Love halibut? This delicious pan-seared halibut is made with fish seared in butter and oil, and then served with a lemon and caper pan sauce.
A few weeks ago, we got the best delivery.
It was a box packed full of frozen Alaska halibut from my Sitka Salmon CSF (community supported fishery) share.
It’s like a CSA (community supported agriculture) but for seafood instead of veggies, and is a great way to find high-quality seafood like halibut and black cod (sablefish). I loved making this teriyaki black cod and broiled black cod with sweet chili sauce.
As I unboxed the halibut, I immediately started dreaming of all the ways I could prepare it.

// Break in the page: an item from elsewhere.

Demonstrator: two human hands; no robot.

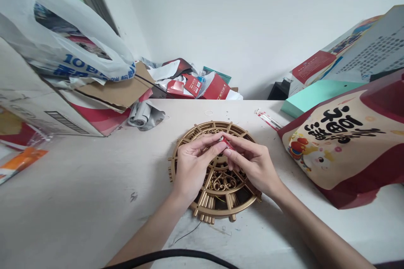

First, I opted for this simple yet decadent pan-seared halibut based on Julia Child’s fish meunière.
What Does Halibut Taste Like?
Halibut is lean and meaty with a mild, sweet flavor.
What If I Can’t Find Halibut?
Halibut can be hard to find where I live. That’s one of the reasons I was so excited to have it delivered!
If you can’t find halibut, you can make this recipe with cod instead.
How to Pan-Sear Halibut
Start by heating a heavy-bottom pan, such as cast iron or carbon steel. I love my Lodge 12″ carbon steel skillet.
Add a little butter and olive oil.
While the butter melts, pat your (thawed) halibut dry, and dust it with flour. Use gluten-free all-purpose flour (like Cup 4 Cup) if you’re avoiding gluten.
Set the halibut in the hot pan.
Cook the fish for about four minutes. As it cooks, you’ll see the bottom crisping up and the center becoming opaque from the bottom up.
After four minutes, use a thin metal spatula to flip the fish. If the fish sticks, wait 30 seconds and try again.
The halibut will release from the pan when it’s ready to flip.
Flip the fish, and top each fillet with a little more butter.
Cook the fillets about 4 more minutes, until the halibut is crisped and golden on both sides and the center of the fish is opaque.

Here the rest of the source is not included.